Exact repetition of the data is the whole task.
Start of Dataset content
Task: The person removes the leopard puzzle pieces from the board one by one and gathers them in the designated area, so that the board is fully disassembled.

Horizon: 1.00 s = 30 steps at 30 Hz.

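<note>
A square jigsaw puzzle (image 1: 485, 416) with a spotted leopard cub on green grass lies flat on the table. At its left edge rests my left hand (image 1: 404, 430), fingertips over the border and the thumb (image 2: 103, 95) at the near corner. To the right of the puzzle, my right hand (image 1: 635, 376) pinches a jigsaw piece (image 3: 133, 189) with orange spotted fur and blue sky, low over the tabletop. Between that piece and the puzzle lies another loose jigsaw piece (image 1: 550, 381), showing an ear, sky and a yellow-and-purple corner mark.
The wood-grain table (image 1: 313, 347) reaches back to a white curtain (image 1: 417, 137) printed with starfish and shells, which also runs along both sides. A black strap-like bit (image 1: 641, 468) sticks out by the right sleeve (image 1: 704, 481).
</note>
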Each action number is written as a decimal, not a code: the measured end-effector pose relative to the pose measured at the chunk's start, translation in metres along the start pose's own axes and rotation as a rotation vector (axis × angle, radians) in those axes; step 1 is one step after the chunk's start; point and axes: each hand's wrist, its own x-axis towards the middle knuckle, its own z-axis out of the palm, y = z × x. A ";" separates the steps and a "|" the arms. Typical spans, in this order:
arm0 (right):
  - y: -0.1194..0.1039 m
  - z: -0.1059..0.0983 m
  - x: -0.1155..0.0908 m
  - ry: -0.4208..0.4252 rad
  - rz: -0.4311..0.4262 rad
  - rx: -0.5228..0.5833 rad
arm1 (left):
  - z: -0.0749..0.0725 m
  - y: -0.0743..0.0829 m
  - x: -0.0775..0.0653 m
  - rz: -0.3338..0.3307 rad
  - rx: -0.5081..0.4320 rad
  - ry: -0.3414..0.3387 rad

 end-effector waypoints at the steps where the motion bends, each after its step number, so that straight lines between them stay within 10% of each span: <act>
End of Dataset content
▸ **Solution for this exercise**
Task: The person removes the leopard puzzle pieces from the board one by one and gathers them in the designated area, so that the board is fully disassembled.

Horizon: 1.00 s = 30 steps at 30 Hz.

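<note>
A square jigsaw puzzle (image 1: 485, 416) with a spotted leopard cub on green grass lies flat on the table. At its left edge rests my left hand (image 1: 404, 430), fingertips over the border and the thumb (image 2: 103, 95) at the near corner. To the right of the puzzle, my right hand (image 1: 635, 376) pinches a jigsaw piece (image 3: 133, 189) with orange spotted fur and blue sky, low over the tabletop. Between that piece and the puzzle lies another loose jigsaw piece (image 1: 550, 381), showing an ear, sky and a yellow-and-purple corner mark.
The wood-grain table (image 1: 313, 347) reaches back to a white curtain (image 1: 417, 137) printed with starfish and shells, which also runs along both sides. A black strap-like bit (image 1: 641, 468) sticks out by the right sleeve (image 1: 704, 481).
</note>
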Each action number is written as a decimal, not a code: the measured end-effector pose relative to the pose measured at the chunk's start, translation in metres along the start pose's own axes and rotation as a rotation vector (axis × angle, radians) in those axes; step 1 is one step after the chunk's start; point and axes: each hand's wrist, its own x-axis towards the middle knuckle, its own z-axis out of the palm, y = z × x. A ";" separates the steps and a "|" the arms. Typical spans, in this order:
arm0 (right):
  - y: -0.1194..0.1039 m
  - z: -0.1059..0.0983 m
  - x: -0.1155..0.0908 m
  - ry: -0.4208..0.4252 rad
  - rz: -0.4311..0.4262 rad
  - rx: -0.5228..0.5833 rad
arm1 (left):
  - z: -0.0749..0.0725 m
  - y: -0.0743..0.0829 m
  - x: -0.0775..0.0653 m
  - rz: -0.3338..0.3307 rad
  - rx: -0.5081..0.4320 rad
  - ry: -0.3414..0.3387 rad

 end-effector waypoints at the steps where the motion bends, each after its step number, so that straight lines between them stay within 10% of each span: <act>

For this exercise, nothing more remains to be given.